-- TRY IT --
After locating the line that contains "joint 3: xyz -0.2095" in the data below, set down exactly that line and each one after it through the line that contains "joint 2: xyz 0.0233", and nothing more.

Content starts

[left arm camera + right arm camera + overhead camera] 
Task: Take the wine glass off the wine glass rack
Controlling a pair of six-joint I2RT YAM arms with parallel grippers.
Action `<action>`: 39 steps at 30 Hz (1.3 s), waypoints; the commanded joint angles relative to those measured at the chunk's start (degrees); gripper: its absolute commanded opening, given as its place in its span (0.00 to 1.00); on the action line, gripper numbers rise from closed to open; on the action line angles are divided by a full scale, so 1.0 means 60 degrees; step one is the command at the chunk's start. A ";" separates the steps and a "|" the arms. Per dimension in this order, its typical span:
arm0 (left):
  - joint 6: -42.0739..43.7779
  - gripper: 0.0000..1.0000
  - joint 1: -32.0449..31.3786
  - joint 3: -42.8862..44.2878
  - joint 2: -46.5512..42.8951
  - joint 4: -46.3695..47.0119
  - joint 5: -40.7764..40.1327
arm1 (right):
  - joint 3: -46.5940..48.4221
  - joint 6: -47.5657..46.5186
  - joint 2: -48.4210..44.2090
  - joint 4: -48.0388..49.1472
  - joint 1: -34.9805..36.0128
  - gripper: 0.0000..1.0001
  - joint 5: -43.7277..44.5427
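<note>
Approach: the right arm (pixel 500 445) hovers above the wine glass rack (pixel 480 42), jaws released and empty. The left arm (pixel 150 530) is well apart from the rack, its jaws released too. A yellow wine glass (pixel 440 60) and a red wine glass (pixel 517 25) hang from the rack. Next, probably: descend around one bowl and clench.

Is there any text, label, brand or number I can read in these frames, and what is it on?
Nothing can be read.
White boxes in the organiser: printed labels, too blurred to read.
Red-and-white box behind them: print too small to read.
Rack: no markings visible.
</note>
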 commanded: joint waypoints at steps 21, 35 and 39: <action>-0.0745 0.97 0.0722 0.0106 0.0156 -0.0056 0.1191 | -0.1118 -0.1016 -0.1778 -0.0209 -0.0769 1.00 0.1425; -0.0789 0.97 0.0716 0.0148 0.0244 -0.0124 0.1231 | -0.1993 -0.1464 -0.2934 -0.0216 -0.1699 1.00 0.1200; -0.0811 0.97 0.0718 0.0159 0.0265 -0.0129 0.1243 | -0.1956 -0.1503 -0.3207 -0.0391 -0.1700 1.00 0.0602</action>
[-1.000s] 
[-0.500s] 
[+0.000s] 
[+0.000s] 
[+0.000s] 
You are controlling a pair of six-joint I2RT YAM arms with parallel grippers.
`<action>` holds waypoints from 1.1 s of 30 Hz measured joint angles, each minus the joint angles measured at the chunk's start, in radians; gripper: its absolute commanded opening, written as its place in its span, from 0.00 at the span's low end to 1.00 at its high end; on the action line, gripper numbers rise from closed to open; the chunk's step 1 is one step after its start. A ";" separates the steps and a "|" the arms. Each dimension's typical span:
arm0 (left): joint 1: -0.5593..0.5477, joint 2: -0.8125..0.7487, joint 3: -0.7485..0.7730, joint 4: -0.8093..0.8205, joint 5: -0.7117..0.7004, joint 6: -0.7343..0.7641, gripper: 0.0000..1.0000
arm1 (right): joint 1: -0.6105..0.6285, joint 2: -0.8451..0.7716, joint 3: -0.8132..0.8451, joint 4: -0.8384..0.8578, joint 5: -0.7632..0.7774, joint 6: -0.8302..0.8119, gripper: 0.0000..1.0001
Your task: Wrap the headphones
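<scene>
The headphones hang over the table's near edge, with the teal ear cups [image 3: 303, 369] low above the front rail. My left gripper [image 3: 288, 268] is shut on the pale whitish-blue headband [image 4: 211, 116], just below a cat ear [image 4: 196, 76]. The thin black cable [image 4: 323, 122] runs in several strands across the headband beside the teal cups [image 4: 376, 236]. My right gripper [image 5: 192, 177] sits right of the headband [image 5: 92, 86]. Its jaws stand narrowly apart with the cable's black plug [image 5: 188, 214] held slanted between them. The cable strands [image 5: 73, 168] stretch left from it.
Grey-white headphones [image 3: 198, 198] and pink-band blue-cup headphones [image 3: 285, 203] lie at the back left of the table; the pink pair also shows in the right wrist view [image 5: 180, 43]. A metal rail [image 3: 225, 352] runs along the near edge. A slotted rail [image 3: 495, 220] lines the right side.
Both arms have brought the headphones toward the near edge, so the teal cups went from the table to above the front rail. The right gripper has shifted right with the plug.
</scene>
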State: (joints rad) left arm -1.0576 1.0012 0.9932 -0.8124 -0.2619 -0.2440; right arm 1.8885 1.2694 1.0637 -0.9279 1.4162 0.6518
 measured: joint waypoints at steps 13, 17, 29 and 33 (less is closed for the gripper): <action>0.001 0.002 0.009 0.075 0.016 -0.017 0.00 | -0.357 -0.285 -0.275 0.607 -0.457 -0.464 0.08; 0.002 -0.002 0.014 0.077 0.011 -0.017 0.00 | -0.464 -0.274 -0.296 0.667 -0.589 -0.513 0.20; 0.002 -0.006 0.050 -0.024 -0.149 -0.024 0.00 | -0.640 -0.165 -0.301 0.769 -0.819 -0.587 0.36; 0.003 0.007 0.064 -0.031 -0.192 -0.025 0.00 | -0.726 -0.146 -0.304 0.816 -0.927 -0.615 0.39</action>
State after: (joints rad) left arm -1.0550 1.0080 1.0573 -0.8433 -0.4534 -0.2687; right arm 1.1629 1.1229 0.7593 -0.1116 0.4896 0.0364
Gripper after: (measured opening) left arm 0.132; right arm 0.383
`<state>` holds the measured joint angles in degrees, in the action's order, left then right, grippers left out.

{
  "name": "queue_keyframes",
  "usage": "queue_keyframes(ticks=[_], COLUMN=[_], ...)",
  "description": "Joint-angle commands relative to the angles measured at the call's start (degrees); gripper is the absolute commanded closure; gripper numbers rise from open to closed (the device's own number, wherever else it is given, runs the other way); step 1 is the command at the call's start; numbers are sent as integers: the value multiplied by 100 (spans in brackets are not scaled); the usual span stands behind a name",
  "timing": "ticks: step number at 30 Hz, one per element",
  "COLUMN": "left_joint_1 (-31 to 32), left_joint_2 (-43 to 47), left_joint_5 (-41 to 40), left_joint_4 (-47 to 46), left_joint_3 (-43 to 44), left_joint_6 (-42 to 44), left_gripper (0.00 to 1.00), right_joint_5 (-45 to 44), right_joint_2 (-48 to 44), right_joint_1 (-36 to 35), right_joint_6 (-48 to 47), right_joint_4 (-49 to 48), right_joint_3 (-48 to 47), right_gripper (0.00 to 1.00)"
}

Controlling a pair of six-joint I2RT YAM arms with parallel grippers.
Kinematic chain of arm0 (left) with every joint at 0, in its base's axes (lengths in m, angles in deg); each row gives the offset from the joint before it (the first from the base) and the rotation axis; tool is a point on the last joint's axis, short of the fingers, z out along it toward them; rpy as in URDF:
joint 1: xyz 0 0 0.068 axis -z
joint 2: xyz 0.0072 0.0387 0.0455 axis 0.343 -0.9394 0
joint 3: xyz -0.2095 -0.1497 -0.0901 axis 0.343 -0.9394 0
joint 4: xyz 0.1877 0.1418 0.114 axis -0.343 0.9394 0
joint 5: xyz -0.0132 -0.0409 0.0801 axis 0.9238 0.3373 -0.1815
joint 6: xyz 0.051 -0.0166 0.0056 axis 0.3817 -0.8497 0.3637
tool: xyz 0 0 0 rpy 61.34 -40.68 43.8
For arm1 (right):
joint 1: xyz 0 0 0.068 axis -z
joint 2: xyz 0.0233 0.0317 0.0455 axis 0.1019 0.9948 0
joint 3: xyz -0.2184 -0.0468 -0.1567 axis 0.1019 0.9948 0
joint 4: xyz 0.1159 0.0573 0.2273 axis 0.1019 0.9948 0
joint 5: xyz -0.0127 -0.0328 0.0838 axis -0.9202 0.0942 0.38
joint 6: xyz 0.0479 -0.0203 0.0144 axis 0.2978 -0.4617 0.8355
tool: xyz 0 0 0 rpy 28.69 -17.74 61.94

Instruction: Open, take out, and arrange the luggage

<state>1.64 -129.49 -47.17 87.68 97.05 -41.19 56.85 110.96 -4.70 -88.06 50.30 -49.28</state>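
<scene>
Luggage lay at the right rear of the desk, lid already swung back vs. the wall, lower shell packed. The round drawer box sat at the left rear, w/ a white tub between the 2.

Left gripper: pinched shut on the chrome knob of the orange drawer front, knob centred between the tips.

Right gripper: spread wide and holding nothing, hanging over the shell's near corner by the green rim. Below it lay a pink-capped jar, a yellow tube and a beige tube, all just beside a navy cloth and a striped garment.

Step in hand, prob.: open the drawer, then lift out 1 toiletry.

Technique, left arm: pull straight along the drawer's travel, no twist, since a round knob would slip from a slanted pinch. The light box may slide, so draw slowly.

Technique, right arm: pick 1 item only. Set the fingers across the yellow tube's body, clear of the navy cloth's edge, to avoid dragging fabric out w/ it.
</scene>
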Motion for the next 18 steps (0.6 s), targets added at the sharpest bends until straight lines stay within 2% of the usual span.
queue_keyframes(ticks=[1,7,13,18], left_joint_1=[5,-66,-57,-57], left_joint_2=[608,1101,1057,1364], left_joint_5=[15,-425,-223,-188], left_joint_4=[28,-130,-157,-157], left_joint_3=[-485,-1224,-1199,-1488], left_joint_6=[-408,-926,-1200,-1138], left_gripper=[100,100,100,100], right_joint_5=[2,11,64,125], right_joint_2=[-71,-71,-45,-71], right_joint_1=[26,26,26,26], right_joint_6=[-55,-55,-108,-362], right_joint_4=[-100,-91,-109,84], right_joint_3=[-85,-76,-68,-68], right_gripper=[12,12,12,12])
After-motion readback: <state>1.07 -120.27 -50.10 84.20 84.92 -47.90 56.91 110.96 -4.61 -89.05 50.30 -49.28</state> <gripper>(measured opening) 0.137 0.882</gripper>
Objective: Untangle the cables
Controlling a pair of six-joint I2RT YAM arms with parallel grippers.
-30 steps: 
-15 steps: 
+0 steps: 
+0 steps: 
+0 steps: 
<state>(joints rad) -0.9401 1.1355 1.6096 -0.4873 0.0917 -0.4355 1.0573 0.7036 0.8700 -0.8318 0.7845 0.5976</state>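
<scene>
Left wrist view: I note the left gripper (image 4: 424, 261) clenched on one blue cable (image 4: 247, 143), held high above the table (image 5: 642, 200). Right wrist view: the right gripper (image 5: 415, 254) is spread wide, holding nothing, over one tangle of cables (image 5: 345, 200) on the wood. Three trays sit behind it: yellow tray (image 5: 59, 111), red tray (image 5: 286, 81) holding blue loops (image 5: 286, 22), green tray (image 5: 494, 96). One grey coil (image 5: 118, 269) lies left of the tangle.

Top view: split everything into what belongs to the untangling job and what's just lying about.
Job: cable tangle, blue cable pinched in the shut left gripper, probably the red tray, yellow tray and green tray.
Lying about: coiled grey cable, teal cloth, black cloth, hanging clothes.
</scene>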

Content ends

-- REPLY --
joint 3: xyz -0.2095 -0.1497 -0.0901 axis 0.343 -0.9394 0
joint 4: xyz 0.1877 0.1418 0.114 axis -0.343 0.9394 0
joint 5: xyz -0.0132 -0.0409 0.0801 axis 0.9238 0.3373 -0.1815
joint 6: xyz 0.051 -0.0166 0.0056 axis 0.3817 -0.8497 0.3637
tool: xyz 0 0 0 rpy 61.34 -40.68 43.8
For arm1 (right):
joint 1: xyz 0 0 0.068 axis -z
joint 2: xyz 0.0233 0.0317 0.0455 axis 0.1019 0.9948 0

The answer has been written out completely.